Where’s all this leading? “The Holy Grail,” says Alastair, “is skin tightening and in a simple, safe, effective manner.” He expects to see a Botox cream before too long, and is bullish about the long, thick eyelashes produced by the drops for glaucoma. Jean also sees good things on the horizon—new neurotoxins will give Botox a run for its money, she believes, and fillers will be developed that don’t just fill in cracks but encourage skin tightening. Also, Thermage will get better at shrinking skin.

In their 60s, the Carruthers remain awesomely vigorous. They’re up by 5 a.m. to exercise in their home gym, and they’ve taken up golf and bicycling. Alastair is an enophile who relishes his post as the Grand Pilier of the Canadian Confrérie des Chevaliers du Tastevin, a French organization that promotes the wines of Burgundy. But the promise of new developments entices them more than retirement.

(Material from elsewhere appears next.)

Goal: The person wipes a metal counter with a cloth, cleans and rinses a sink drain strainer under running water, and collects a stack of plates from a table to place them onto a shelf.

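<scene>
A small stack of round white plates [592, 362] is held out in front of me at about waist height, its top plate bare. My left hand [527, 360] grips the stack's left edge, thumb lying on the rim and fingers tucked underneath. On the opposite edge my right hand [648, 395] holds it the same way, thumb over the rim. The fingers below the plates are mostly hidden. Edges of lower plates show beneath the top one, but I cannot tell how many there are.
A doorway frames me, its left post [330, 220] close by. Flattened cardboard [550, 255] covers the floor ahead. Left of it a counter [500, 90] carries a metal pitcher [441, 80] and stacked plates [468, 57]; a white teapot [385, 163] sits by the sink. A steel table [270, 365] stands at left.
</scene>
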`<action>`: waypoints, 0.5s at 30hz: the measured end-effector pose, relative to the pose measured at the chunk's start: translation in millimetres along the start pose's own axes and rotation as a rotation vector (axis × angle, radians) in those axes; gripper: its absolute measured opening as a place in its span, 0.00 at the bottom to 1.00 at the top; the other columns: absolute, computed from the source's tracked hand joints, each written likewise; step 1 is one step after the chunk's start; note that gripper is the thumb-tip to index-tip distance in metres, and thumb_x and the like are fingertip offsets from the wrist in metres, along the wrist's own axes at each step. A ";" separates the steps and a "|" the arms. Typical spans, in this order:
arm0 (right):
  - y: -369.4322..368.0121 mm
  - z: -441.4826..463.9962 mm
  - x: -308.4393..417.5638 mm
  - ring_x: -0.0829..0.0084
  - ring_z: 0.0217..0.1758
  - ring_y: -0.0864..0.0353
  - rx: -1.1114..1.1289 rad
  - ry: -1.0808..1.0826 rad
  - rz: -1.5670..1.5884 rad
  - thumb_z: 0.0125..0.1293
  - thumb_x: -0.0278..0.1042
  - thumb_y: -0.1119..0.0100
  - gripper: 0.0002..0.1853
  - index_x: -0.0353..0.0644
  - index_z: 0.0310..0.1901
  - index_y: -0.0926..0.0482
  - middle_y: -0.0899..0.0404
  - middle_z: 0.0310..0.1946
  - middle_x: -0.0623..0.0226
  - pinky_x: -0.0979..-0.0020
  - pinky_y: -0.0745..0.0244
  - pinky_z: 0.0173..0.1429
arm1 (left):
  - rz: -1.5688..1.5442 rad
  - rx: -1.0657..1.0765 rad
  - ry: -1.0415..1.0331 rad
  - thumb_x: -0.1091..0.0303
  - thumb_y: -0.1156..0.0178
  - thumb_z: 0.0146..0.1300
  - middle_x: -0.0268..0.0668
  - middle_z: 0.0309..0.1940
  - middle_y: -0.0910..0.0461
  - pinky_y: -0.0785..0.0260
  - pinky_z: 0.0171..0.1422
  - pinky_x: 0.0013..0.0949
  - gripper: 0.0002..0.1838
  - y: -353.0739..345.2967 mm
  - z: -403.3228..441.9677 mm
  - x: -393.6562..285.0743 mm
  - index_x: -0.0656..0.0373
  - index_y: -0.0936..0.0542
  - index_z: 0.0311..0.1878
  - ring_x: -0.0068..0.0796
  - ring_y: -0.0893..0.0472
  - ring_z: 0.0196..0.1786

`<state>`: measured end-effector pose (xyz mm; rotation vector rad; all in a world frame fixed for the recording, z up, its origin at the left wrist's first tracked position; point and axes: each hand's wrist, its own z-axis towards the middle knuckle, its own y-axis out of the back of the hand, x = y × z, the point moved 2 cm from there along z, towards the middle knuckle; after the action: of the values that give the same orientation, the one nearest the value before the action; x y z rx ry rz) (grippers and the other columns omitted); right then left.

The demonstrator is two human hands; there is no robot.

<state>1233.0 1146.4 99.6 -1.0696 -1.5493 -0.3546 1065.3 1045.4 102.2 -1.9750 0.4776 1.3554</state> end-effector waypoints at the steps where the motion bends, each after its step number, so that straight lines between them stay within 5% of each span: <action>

Jean compares her vantage point on cosmetic medicine to that of Cosimo de’ Medici, the Renaissance founder of a political dynasty. She can’t imagine retiring: “I’m having too much fun.” Her patient Cassandra shakes her head, disbelieving and even alarmed at the thought of the Carruthers closingup shop: “The good work they do for their patients, they should work until they’re 110.”